## TO DO
Leave every image behind and restate the data word for word.

## Records from a data source

== Segment start ==

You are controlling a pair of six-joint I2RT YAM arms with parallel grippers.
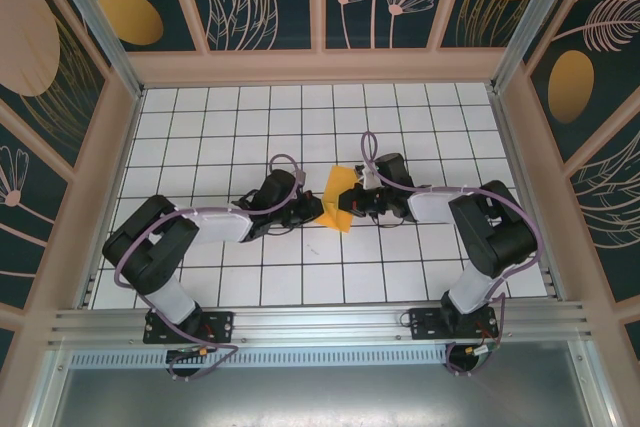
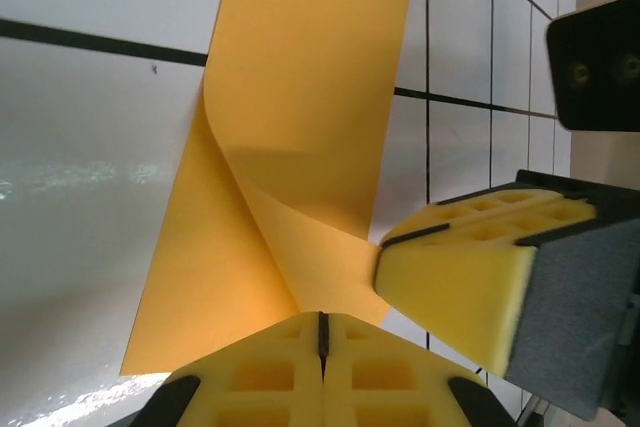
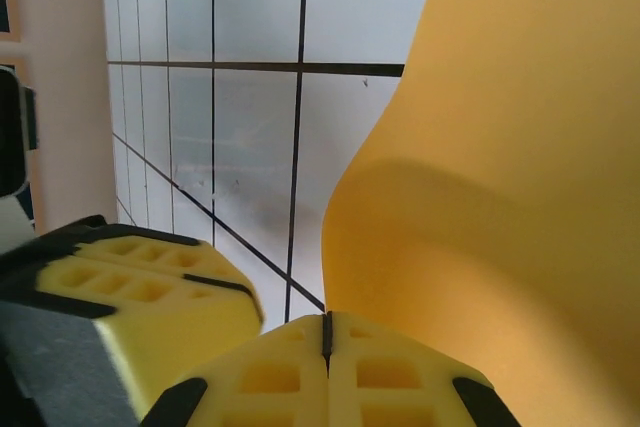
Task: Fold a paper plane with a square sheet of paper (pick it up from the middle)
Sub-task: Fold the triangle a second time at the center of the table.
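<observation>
Pinching the square sheet of paper (image 1: 340, 198), left claw (image 2: 322, 325) and right claw (image 3: 327, 325) closed, its curl clear from wrists

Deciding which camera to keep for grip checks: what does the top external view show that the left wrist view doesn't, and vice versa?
Top external adds the arm bases, the whole grid table, and the left gripper and right gripper meeting at the sheet of paper from opposite sides. Left wrist adds the left pads pressed shut on the sheet's edge and the sheet's soft curl. Both share the orange-yellow sheet held between the two grippers.
</observation>
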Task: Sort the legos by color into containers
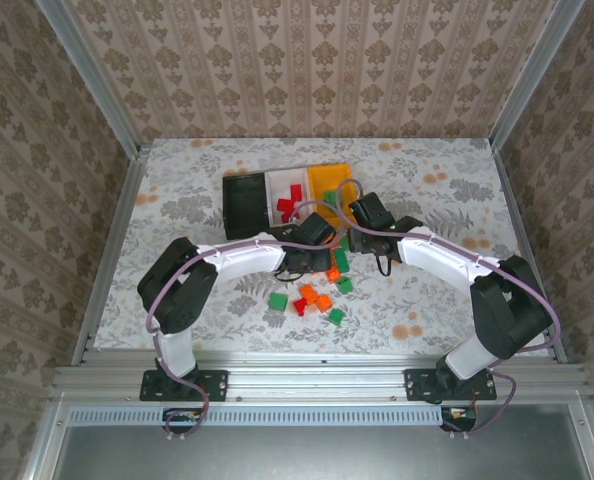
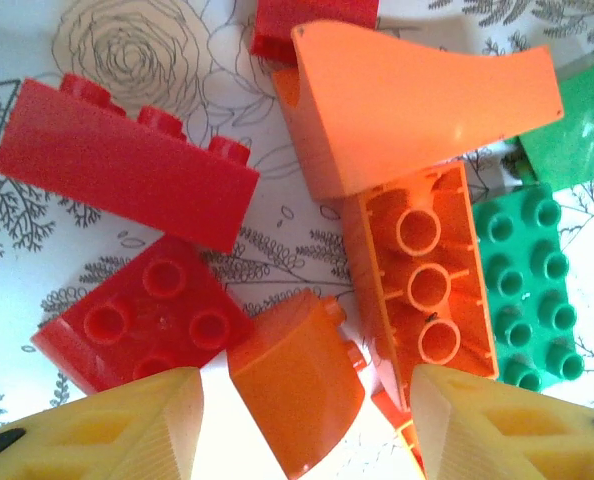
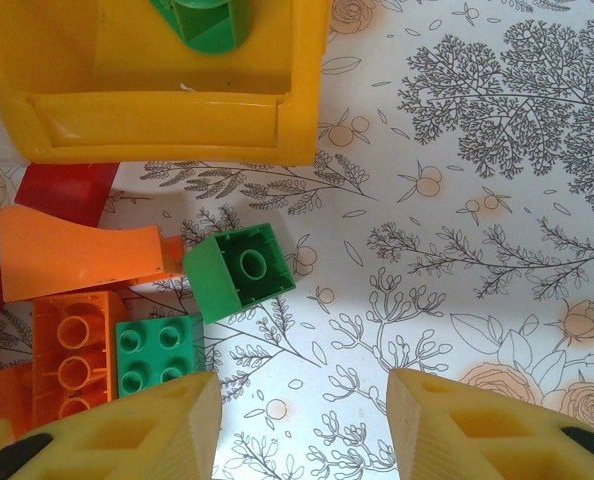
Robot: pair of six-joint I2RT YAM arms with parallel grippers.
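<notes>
While both jaws stand open | orange brick [image 2: 422,280] hollow-side up, lengthwise toward left jaws

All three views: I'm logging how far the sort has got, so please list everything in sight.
Black bin: one, black, left end of the row.
White bin: one, white, middle; holds several red bricks.
Yellow bin: one, orange-yellow, right end; holds a green brick.
Loose bricks: at least eight, green, orange, red, on the table before the bins.
Table: one, white floral, under everything.
Walls: three, beige patterned, around the table.
Left gripper: one, yellow fingers, open above the loose bricks.
Right gripper: one, yellow fingers, open above bare table by the yellow bin.
</notes>
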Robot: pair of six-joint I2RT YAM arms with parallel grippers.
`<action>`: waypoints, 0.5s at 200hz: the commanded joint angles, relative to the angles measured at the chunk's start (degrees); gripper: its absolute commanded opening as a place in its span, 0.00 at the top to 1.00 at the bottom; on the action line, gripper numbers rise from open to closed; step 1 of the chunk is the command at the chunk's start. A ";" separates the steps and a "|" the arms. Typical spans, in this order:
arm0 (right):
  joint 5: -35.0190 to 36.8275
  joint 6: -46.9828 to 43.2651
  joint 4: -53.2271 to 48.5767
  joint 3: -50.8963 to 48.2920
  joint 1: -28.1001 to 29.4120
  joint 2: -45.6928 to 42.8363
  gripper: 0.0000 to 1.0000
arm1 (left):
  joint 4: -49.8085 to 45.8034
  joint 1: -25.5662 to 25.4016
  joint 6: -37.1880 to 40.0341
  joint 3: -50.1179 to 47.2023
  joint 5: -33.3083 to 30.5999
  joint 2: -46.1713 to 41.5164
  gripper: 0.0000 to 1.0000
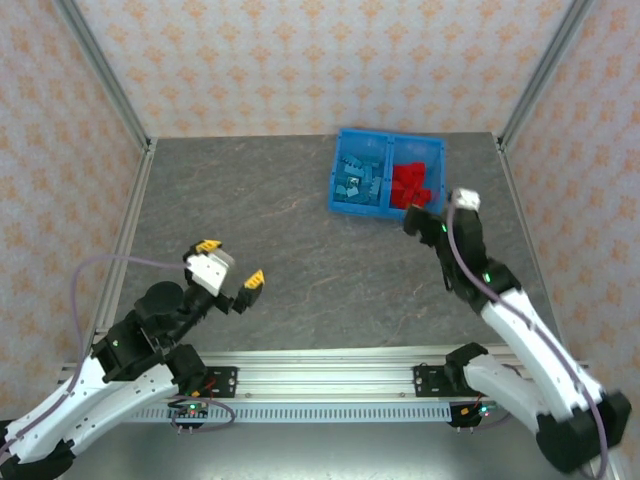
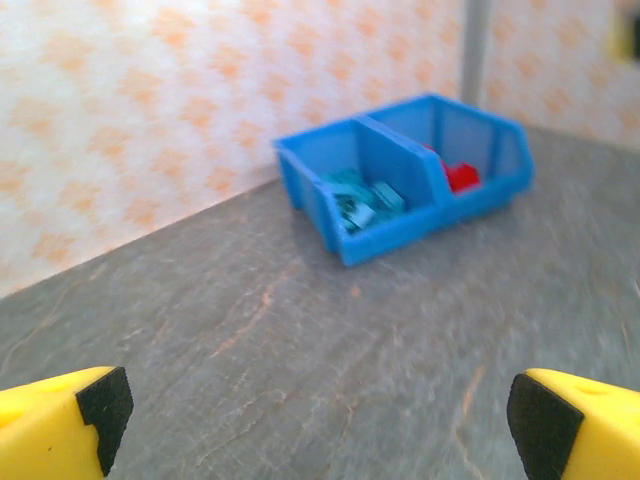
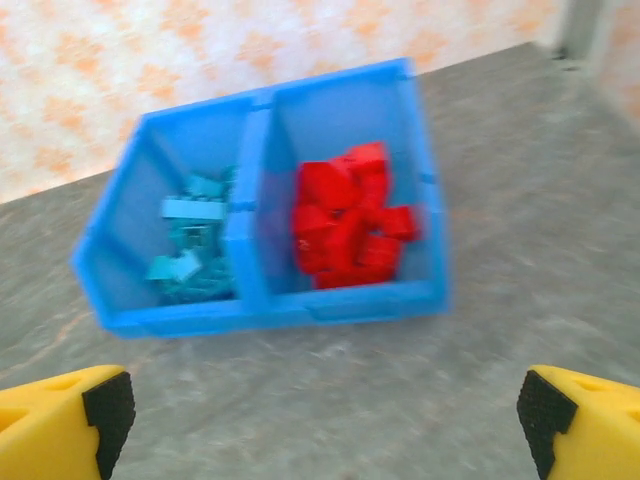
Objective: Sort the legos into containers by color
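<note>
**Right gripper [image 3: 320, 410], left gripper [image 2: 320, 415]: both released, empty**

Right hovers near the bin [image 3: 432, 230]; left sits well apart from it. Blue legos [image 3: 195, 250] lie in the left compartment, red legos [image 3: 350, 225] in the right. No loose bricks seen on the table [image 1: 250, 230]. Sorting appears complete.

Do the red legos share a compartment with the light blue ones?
No: in the right wrist view the red legos lie in the right compartment, the light blue legos in the left compartment, the divider between them.
</note>
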 commanded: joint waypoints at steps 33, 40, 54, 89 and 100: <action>29.59 -6.90 24.91 -24.23 -0.74 -12.23 0.01 | 2.53 0.58 -23.58 -9.30 -34.51 8.54 0.00; 30.50 -8.84 30.90 -26.83 -1.16 -10.83 0.01 | 5.02 1.15 -23.11 -11.43 -38.45 8.80 0.00; 29.92 -9.43 37.67 -29.21 -3.48 -6.07 0.01 | 10.18 4.76 -21.37 -15.19 -41.14 9.66 0.00; 22.14 -3.80 48.15 -25.18 -13.61 18.67 0.01 | 24.67 19.56 -17.27 -17.82 -29.84 15.99 0.00; 20.76 -4.74 52.12 -21.95 -14.15 23.77 0.01 | 29.57 23.79 -14.73 -17.65 -26.13 19.37 0.00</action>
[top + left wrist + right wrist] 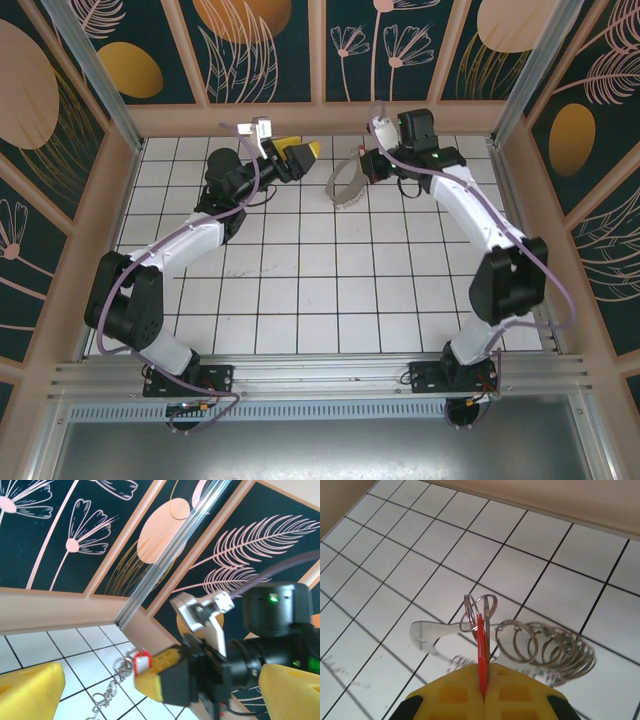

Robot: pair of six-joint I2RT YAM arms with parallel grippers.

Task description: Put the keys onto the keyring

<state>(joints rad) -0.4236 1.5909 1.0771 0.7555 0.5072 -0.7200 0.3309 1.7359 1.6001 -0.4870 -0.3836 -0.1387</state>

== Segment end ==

## REPLY TO THE EXERCISE
You are controlling a pair of six-joint I2RT YAM arms with parallel grippers.
Task: Fold a paper plane with a square sheet of paper (pick it up from the middle)
Sub-task: Fold the triangle a second time at the center of the table.
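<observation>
Pinching the square sheet of paper (image 1: 340, 198), left claw (image 2: 322, 325) and right claw (image 3: 327, 325) closed, its curl clear from wrists

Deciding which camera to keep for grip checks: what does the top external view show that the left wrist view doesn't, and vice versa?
Top external adds the arm bases, the whole grid table, and the left gripper and right gripper meeting at the sheet of paper from opposite sides. Left wrist adds the left pads pressed shut on the sheet's edge and the sheet's soft curl. Both share the orange-yellow sheet held between the two grippers.
</observation>
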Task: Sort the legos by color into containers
Robot: pair of six-joint I2RT YAM arms with parallel grippers.
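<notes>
While both jaws stand open | orange brick [image 2: 422,280] hollow-side up, lengthwise toward left jaws

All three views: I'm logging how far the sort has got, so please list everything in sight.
Black bin: one, black, left end of the row.
White bin: one, white, middle; holds several red bricks.
Yellow bin: one, orange-yellow, right end; holds a green brick.
Loose bricks: at least eight, green, orange, red, on the table before the bins.
Table: one, white floral, under everything.
Walls: three, beige patterned, around the table.
Left gripper: one, yellow fingers, open above the loose bricks.
Right gripper: one, yellow fingers, open above bare table by the yellow bin.
</notes>
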Robot: pair of six-joint I2RT YAM arms with parallel grippers.
`<action>`: waypoints, 0.5s at 200hz: the commanded joint angles, relative to the angles measured at the chunk's start (degrees); gripper: its absolute commanded opening as a place in its span, 0.00 at the top to 1.00 at the bottom; on the action line, gripper numbers rise from open to closed; step 1 of the chunk is the command at the chunk's start. A ";" separates the steps and a "|" the arms. Typical spans, in this order:
arm0 (right):
  joint 5: -35.0190 to 36.8275
  joint 6: -46.9828 to 43.2651
  joint 4: -53.2271 to 48.5767
  joint 3: -50.8963 to 48.2920
  joint 1: -28.1001 to 29.4120
  joint 2: -45.6928 to 42.8363
  gripper: 0.0000 to 1.0000
arm1 (left):
  joint 4: -49.8085 to 45.8034
  joint 1: -25.5662 to 25.4016
  joint 6: -37.1880 to 40.0341
  joint 3: -50.1179 to 47.2023
  joint 5: -33.3083 to 30.5999
  joint 2: -46.1713 to 41.5164
  gripper: 0.0000 to 1.0000
Objective: Sort the legos into containers by color
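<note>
**Right gripper [image 3: 320, 410], left gripper [image 2: 320, 415]: both released, empty**

Right hovers near the bin [image 3: 432, 230]; left sits well apart from it. Blue legos [image 3: 195, 250] lie in the left compartment, red legos [image 3: 350, 225] in the right. No loose bricks seen on the table [image 1: 250, 230]. Sorting appears complete.

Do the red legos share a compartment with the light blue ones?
No: in the right wrist view the red legos lie in the right compartment, the light blue legos in the left compartment, the divider between them.
</note>
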 commanded: joint waypoints at steps 33, 40, 54, 89 and 100: <action>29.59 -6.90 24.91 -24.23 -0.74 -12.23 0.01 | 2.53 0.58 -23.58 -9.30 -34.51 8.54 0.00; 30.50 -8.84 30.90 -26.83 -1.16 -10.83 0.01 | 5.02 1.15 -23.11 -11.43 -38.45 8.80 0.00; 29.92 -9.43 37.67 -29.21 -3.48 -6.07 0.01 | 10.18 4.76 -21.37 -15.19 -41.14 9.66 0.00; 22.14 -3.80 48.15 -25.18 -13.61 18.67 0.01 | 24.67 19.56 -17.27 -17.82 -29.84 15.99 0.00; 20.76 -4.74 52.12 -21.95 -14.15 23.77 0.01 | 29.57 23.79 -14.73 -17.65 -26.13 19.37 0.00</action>
[top + left wrist + right wrist] 

Robot: pair of six-joint I2RT YAM arms with parallel grippers.

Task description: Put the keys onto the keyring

<state>(joints rad) -0.4236 1.5909 1.0771 0.7555 0.5072 -0.7200 0.3309 1.7359 1.6001 -0.4870 -0.3836 -0.1387</state>

Nothing remains to add to the answer.